Como as câmaras mirrorless não têm a caixa do espelho de uma DSLR, as suas distâncias da flange são incrivelmente curtas (normalmente entre 18 mm e 20 mm). Isto significa que há espaço físico suficiente para colocar um tubo adaptador metálico oco entre a câmara e a lente vintage para alcançar a distância mágica de 42 mm. Sem necessidade de vidro corretivo.
Hoje, pode adaptar fácil e perfeitamente lentes manuais clássicas FD a sistemas Sony E, Fujifilm X, Panasonic Lumix e até aos atuais sistemas mirrorless RF da Canon. Isto causou um enorme aumento na popularidade das lentes manuais antigas Canon.
Em Qual Sistema Deve Investir?
Escolher entre FD e EF depende realmente do tipo de experiência fotográfica que procura.
Se procura aquele processo vintage puro, táctil e mais lento, não há nada melhor do que o sistema FD. Câmaras como a AE-1 Program ou a Canon A-1 são peças de maquinaria belíssimas. Construir um kit de objetivas manuais prime dá-lhe uma ligação tangível ao ofício. Além disso, quando não estiver a fotografar em filme, pode adaptar essas mesmas lentes a um sistema mirrorless moderno e obter resultados cinematográficos impressionantes.
Por outro lado, se quer utilidade e rapidez, o sistema EF é uma potência. Pode comprar câmaras Canon EOS de filme dos finais dos anos 90 ou início dos 2000 (como a EOS Elan 7 ou a Rebel 2000) praticamente por nada.

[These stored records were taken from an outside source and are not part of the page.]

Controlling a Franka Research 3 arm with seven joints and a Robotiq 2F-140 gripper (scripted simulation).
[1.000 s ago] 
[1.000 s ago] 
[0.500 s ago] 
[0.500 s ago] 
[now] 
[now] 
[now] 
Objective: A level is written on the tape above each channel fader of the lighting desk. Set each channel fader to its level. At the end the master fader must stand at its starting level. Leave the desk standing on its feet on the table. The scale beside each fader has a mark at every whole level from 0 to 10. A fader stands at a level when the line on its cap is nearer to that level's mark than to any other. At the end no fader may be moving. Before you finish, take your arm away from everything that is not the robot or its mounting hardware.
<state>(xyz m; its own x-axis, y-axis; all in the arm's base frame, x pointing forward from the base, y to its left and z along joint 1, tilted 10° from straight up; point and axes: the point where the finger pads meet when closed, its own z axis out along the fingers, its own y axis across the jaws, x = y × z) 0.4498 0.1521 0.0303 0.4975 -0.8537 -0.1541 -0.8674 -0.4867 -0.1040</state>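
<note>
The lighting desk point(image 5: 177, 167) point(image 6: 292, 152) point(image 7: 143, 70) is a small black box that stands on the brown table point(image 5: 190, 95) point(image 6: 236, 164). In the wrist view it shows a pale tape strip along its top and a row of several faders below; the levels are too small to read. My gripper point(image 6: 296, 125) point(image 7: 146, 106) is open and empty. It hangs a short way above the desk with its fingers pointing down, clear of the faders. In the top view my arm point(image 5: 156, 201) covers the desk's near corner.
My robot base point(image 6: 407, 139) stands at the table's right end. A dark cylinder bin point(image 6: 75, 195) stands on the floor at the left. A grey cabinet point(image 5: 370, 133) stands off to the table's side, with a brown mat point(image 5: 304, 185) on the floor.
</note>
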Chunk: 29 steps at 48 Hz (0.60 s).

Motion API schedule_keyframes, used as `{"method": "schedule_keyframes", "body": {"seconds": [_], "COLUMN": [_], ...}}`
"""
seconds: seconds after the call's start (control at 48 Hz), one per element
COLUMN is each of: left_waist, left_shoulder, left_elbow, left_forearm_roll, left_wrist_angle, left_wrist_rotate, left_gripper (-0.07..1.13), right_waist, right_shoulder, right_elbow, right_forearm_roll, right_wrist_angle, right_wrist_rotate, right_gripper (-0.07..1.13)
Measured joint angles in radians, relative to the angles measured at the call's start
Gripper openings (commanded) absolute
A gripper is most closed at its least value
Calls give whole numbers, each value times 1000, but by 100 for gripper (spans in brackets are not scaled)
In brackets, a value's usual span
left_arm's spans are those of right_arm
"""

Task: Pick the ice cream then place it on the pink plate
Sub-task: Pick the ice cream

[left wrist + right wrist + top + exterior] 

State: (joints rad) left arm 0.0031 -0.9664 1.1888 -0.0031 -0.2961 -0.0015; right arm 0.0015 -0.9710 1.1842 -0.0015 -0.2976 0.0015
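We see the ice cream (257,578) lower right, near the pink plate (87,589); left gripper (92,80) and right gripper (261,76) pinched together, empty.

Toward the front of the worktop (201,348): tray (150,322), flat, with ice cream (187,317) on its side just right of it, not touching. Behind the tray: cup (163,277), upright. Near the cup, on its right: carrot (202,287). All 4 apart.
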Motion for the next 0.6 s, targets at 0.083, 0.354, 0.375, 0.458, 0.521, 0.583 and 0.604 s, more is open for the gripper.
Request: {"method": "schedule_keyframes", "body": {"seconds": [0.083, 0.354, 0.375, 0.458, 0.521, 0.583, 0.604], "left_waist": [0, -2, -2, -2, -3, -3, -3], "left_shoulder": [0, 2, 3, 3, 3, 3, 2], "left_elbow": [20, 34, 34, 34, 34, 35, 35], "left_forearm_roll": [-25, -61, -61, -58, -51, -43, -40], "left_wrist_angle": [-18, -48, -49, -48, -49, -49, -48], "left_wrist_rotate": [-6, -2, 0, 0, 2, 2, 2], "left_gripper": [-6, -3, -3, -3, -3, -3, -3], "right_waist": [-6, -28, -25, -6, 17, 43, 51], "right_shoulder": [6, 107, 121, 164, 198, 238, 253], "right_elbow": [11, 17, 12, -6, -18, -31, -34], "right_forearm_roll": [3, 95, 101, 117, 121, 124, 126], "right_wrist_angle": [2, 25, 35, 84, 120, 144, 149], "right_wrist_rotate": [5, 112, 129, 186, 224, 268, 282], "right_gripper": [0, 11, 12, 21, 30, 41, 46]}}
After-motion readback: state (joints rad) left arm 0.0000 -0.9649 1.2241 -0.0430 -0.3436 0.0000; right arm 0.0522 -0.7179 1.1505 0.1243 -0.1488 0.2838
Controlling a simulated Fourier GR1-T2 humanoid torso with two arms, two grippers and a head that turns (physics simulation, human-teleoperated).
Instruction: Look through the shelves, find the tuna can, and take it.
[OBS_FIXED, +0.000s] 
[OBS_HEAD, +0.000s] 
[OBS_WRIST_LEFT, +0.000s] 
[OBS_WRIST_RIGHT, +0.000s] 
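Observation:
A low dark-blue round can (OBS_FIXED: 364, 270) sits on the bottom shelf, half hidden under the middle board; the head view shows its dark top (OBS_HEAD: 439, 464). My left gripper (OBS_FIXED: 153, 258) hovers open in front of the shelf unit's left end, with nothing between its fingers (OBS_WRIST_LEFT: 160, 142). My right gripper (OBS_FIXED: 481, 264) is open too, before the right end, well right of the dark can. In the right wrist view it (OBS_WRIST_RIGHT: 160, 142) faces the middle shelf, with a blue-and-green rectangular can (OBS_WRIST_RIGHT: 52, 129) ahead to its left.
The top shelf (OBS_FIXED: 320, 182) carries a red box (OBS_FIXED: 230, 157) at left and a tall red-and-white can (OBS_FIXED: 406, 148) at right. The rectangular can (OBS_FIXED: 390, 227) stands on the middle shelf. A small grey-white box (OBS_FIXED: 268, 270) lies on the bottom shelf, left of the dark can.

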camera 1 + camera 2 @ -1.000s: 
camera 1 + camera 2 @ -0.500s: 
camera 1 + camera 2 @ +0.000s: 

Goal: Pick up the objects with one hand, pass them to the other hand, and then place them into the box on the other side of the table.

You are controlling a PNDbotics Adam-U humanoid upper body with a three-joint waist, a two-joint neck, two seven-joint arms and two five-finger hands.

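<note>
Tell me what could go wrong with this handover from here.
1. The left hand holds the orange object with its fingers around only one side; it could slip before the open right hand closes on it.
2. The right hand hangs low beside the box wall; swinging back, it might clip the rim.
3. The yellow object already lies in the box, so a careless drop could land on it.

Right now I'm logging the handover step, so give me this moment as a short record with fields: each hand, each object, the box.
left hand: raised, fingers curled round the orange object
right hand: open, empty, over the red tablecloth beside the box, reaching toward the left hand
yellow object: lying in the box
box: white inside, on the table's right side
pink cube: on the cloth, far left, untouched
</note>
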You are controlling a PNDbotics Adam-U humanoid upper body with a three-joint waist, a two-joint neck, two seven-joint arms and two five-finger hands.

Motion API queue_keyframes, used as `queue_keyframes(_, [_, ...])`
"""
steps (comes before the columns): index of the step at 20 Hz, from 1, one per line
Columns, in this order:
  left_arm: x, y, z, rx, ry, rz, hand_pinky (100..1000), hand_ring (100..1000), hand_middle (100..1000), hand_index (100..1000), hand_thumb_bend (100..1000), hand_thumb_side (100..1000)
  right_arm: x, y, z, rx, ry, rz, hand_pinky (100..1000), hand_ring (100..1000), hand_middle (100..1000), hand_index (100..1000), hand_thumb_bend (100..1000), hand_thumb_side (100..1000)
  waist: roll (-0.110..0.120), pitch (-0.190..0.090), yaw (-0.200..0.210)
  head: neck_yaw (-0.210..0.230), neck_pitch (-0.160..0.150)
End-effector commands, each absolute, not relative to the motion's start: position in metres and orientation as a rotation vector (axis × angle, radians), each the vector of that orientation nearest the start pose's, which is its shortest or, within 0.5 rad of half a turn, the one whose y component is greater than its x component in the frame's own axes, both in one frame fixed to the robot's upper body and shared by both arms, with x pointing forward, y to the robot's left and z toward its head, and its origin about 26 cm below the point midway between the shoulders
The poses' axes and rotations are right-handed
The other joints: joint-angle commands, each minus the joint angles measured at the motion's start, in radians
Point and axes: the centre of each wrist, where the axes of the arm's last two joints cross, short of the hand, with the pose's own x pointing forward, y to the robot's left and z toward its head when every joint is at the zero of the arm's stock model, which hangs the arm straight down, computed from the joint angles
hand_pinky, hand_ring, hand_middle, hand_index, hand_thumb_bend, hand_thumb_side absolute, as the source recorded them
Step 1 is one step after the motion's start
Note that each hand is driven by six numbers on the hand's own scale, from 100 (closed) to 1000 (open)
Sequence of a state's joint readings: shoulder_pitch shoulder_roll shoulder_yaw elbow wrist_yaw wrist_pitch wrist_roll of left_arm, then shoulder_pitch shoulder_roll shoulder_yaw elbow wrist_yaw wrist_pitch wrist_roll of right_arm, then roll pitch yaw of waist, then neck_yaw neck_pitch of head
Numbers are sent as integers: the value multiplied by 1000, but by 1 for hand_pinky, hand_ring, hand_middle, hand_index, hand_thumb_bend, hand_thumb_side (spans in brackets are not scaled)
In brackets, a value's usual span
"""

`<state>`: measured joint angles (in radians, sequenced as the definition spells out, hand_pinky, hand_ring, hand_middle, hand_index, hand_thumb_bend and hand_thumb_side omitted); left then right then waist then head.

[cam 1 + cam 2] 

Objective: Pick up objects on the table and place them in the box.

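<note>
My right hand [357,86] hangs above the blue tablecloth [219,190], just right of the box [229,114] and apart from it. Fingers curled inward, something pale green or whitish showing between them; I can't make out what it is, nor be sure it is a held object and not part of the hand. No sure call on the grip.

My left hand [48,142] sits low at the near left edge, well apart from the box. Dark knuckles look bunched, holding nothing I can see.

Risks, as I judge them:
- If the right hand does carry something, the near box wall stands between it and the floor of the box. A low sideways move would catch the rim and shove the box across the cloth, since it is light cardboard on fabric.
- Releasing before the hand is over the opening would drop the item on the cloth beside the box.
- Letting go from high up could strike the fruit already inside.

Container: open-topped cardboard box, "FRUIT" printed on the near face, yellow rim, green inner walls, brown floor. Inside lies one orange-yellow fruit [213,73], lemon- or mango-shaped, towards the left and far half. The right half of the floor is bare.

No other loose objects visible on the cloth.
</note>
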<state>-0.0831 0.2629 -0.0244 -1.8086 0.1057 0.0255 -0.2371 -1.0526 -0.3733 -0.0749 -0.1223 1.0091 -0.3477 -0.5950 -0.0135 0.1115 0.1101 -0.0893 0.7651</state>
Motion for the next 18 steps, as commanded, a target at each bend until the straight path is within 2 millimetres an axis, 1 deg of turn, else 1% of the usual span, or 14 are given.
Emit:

A grande vantagem aqui é que qualquer lente Canon EF moderna que comprar para uma DSLR digital funcionará perfeitamente nestes corpos de filme 35 mm, com autofocus incrivelmente rápido e estabilização de imagem.
Se está pronto para começar a construir o seu próprio kit clássico, quer se incline para o charme táctil do foco manual ou para a conveniência ultrarrápida do vidro eletrónico, não precisa de procurar muito. Explore o nosso vasto inventário de equipamento vintage e navegue pelas nossas cuidadosamente testadas lentes Canon FD para combinar com um corpo metálico clássico. Se estiver a fotografar com uma DSLR moderna ou quiser uma transição perfeita para um corpo de filme de última geração, também temos uma fantástica seleção de confiáveis lentes Canon EF. Adquirir uma distância focal extra é a forma mais fácil de renovar a sua rotina criativa.
Ambos os sistemas representam eras distintas e belas da história da Canon. A mudança de 1987 pode ter sido uma separação complicada na altura, mas para os fotógrafos modernos significa que temos dois ecossistemas completamente diferentes e maravilhosos de vidro vintage para explorar. Escolha aquele que se adapta ao seu estilo de fotografia, carregue um rolo de filme novo e saia para criar arte.